### TASK OBJECTIVE
Only the number is wanted: how many lines below include "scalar"?

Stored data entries

= = = = =

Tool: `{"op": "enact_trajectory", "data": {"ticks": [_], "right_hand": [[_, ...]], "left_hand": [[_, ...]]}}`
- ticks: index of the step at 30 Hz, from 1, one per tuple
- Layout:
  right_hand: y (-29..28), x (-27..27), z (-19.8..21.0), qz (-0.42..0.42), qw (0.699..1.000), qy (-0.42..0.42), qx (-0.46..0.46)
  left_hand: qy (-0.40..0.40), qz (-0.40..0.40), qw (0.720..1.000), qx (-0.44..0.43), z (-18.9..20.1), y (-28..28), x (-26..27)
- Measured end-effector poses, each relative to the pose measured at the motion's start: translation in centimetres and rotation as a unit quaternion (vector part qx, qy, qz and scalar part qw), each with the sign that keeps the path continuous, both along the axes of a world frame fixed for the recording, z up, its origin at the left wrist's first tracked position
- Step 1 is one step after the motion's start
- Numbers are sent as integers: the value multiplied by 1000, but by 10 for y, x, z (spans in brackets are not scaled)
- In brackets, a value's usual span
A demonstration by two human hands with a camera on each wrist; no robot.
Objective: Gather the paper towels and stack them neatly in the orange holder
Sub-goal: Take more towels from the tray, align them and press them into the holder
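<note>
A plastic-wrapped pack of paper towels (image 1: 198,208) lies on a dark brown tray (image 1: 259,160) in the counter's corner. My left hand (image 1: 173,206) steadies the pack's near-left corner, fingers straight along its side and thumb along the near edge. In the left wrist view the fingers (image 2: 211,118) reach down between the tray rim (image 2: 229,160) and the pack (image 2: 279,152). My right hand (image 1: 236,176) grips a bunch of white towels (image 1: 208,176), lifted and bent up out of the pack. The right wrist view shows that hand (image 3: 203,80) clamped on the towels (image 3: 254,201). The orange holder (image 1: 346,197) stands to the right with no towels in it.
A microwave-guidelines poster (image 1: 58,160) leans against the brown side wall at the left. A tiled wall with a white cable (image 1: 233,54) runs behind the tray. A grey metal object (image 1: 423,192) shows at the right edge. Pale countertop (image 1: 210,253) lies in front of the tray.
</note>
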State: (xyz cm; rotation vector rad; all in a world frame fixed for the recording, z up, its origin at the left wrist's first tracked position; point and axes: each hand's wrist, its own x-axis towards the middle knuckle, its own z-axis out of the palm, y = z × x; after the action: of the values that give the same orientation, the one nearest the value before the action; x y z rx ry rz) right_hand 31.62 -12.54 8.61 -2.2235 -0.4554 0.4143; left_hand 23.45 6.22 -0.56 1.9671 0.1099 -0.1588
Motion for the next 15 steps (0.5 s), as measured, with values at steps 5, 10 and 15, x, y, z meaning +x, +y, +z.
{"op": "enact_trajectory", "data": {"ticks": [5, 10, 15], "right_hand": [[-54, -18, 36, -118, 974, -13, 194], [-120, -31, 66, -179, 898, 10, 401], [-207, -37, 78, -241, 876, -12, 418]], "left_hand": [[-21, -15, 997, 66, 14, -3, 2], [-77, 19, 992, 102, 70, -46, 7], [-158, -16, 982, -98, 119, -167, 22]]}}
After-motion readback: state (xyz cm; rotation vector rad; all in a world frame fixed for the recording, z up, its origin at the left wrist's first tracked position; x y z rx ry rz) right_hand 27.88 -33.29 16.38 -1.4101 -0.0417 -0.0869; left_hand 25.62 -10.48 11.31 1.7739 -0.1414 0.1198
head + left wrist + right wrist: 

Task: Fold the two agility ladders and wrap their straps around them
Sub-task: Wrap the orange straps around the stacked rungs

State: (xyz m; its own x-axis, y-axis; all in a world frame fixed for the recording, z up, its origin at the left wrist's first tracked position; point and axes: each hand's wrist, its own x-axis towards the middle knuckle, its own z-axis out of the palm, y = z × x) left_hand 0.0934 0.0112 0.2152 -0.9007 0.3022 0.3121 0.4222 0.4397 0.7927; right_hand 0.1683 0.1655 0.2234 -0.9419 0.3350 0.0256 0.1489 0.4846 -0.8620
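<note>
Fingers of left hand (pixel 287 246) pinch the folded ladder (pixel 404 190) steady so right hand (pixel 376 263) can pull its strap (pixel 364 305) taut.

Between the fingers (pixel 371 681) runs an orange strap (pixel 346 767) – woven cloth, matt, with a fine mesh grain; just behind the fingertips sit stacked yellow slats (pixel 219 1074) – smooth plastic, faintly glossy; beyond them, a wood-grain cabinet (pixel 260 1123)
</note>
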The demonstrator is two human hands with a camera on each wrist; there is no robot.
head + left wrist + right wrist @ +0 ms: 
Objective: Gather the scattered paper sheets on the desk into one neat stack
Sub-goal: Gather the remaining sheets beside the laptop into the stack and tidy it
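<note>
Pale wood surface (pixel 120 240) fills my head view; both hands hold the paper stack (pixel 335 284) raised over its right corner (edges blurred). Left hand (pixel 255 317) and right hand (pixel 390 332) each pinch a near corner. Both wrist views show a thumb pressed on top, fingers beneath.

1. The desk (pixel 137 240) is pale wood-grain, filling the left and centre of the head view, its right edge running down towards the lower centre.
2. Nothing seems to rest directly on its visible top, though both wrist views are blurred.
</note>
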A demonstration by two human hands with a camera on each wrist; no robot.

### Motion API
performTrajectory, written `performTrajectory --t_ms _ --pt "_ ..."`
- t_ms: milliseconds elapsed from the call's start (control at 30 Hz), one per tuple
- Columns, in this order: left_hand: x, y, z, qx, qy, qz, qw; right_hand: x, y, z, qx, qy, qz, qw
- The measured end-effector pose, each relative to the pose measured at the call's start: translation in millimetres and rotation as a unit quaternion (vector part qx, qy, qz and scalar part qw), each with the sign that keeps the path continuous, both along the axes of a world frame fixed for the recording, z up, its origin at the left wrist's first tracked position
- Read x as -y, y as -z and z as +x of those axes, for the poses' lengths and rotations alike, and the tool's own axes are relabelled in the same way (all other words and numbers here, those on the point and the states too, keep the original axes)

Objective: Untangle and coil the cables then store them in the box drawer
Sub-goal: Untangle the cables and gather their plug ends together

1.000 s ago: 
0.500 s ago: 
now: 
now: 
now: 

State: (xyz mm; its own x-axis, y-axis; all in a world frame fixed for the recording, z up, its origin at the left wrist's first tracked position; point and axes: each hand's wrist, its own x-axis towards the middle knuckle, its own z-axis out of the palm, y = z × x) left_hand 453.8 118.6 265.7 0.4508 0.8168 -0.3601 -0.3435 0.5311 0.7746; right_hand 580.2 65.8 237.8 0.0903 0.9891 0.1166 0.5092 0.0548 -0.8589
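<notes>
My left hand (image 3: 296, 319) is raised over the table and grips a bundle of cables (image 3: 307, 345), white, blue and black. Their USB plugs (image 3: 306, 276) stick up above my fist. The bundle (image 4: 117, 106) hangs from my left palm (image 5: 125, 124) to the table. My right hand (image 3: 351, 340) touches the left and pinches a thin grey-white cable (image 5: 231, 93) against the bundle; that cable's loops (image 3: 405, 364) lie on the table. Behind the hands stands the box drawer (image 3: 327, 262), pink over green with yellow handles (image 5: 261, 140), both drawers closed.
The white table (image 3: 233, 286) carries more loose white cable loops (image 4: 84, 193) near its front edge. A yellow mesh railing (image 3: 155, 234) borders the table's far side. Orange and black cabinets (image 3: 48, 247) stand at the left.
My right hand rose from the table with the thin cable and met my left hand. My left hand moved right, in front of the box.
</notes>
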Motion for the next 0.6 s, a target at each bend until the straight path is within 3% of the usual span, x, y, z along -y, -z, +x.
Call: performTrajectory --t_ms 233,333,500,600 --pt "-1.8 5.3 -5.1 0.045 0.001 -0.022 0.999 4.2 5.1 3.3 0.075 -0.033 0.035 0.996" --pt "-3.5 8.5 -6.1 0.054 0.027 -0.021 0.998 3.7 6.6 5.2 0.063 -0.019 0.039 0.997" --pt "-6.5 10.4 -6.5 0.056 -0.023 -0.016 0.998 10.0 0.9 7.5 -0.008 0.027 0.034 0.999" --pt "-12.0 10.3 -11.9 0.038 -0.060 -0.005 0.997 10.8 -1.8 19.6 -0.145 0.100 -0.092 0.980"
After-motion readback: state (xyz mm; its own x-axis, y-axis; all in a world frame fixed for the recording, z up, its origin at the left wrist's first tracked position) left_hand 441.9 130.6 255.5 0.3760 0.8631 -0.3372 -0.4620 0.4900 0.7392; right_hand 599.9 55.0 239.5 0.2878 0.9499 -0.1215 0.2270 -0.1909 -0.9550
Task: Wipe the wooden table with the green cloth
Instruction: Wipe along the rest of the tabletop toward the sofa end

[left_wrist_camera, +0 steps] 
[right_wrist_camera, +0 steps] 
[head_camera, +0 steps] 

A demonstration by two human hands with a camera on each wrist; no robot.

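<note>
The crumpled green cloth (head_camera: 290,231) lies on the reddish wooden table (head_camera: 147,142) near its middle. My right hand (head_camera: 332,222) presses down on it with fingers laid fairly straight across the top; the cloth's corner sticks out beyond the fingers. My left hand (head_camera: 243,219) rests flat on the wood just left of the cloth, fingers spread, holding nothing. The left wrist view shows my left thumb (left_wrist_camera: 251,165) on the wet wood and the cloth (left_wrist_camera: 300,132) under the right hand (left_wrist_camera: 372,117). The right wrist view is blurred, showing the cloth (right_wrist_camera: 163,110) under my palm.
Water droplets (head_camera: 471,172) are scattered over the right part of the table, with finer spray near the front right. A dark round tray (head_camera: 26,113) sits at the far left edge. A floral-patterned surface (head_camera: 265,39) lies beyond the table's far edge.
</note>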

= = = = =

### RESPONSE FOR THIS EXERCISE
2